RocknRolla never feels like it's building to anything, and when we get to the end, we discover it wasn't, in fact, building to anything.
RocknRolla is a recovery from the knockout blows of his past two films but Ritchie is certainly retreading familiar thematic territory.
It's wincingly dated, playing like a Cockney remake of Pulp Fiction, with no new ideas and so cartoonish in style that it's difficult to emotionally connect with anything that's going on.
As in other Ritchie films, RocknRolla attempts to depict a world of ever-expanding chaos. But the chaos is only in the way the story is told. The actual vision Ritchie offers is pedestrian and tame.

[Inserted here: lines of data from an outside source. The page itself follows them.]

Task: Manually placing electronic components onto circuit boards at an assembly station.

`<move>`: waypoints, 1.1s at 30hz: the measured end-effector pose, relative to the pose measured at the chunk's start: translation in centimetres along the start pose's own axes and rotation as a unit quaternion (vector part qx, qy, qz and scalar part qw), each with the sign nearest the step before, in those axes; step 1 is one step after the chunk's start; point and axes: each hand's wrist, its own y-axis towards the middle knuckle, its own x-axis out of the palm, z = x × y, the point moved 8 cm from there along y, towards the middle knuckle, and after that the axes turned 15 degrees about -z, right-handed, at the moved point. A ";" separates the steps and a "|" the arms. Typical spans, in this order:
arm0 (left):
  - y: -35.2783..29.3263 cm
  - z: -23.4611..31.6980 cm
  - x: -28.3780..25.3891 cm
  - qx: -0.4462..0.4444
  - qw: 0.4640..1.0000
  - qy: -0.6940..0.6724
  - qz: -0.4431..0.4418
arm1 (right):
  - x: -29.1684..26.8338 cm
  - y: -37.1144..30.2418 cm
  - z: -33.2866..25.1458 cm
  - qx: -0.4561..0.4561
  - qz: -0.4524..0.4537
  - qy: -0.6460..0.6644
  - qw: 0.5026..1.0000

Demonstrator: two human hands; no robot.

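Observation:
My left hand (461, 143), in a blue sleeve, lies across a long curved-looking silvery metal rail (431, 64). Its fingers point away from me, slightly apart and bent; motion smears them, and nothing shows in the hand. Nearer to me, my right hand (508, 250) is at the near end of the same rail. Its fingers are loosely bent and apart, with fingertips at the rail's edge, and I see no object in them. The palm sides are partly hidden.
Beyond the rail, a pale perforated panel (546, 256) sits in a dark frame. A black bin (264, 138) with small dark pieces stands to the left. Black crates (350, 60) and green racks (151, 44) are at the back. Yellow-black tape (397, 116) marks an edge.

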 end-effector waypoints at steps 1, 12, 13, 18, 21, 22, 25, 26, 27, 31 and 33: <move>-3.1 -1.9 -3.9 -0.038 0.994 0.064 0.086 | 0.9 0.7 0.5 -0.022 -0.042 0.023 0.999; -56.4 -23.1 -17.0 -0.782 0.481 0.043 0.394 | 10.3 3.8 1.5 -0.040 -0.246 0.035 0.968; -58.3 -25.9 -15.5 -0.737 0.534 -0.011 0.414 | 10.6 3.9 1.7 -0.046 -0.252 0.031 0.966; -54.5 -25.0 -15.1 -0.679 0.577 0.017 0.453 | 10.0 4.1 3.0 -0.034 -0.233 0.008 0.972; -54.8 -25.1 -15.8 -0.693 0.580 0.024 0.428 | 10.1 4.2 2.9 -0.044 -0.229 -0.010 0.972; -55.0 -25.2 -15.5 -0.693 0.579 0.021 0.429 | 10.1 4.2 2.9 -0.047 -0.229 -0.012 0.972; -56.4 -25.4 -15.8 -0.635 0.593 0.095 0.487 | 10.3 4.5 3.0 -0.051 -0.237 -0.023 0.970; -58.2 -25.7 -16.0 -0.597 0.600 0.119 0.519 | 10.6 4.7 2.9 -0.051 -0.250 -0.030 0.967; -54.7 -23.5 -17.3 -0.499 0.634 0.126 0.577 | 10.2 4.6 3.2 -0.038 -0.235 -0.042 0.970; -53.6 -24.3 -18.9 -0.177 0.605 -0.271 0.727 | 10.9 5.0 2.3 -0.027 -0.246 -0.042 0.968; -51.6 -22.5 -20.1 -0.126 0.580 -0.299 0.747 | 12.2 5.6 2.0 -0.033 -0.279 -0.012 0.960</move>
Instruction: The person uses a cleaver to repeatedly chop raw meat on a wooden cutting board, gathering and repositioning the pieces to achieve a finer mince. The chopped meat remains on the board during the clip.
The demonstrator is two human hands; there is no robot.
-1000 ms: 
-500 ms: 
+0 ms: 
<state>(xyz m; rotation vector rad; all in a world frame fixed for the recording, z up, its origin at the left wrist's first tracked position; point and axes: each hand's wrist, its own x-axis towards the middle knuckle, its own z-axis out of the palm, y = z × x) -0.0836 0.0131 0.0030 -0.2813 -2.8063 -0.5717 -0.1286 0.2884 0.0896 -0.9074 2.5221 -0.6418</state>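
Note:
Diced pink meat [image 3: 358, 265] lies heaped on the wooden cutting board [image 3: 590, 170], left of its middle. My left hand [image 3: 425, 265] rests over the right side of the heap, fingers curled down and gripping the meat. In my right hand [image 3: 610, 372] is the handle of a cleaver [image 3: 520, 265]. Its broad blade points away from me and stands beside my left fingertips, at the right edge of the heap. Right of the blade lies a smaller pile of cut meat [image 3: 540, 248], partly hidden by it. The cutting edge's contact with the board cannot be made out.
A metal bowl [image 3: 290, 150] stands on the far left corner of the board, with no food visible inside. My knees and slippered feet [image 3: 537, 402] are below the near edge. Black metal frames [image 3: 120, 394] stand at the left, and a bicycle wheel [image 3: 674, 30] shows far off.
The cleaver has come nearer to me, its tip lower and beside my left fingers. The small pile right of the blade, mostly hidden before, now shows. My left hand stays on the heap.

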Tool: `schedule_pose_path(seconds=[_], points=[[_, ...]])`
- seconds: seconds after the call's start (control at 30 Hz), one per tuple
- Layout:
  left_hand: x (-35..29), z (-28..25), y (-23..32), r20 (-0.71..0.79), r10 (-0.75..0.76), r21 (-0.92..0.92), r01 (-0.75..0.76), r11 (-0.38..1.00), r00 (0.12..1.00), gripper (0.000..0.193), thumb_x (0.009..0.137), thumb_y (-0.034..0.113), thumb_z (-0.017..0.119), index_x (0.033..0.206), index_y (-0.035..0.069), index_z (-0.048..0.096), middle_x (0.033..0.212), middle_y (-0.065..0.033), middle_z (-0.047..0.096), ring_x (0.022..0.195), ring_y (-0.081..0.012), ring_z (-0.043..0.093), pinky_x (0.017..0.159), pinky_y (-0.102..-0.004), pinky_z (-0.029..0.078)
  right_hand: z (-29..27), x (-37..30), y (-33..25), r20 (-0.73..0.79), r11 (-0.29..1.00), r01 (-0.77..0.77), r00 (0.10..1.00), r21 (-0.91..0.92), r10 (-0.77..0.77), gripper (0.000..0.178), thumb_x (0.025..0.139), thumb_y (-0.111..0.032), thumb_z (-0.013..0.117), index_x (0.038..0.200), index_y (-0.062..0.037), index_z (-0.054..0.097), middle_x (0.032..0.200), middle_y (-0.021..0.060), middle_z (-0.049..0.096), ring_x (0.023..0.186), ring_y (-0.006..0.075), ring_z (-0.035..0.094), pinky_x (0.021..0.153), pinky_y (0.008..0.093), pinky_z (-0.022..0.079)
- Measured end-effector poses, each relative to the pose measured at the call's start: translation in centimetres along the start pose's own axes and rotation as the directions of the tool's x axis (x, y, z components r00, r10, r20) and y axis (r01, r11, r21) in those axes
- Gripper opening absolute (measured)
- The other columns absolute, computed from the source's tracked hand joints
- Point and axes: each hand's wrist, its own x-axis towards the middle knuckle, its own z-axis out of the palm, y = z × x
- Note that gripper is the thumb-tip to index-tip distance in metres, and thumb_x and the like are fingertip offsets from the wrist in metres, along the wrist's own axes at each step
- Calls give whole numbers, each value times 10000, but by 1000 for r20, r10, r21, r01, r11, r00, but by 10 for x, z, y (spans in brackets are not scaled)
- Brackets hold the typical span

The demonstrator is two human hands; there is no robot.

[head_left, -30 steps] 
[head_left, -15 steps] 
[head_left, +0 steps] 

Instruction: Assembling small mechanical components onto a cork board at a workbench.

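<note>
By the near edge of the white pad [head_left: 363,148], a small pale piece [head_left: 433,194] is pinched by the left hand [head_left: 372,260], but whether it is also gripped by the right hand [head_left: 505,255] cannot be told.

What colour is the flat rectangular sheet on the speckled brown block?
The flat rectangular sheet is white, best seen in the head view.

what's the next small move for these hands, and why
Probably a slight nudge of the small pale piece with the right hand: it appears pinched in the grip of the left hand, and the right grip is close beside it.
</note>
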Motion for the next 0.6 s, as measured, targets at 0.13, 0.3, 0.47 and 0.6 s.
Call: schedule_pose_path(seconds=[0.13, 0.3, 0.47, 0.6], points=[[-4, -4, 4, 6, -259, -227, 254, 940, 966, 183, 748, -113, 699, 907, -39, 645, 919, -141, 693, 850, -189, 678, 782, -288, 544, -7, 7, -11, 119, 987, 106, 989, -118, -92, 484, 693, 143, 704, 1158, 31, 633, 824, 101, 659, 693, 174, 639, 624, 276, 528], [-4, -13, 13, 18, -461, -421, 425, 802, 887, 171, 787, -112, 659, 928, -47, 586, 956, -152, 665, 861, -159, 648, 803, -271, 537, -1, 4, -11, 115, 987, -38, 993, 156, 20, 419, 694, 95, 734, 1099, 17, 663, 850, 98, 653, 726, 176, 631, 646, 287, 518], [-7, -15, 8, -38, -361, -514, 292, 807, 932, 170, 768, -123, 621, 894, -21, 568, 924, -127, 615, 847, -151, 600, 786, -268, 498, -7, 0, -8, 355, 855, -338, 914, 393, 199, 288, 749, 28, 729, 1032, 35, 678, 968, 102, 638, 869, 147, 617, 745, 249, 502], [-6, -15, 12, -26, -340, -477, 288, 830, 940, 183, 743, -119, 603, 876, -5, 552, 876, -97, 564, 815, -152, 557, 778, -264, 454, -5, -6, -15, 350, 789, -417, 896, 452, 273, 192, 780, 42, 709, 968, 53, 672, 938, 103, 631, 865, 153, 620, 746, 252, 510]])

This exuberant exercise in pretzel-plotted crime capers is a ridiculously entertaining piece of nonsense, devoid of all the attempts at psychological complexity and philosophical navel-gazing that bogged down Revolver.
Flashy but assured, the film is a controlled exercise in style that toes the line but never feels over-the-top. In a word, RocknRolla rocks.
A handsome ensemble of blokes and one high-heeled accountant who propel this slam-bang romp about the collision of criminal styles in the age of globalization and real estate speculation.
For all its hipster posturing, fast cutting, and camera tricks, this tale of chicanery is peculiarly arid and brittle, without a single character worth caring about.
Ritchie the director may have returned to form, but Ritchie the writer is still an amorphous mess.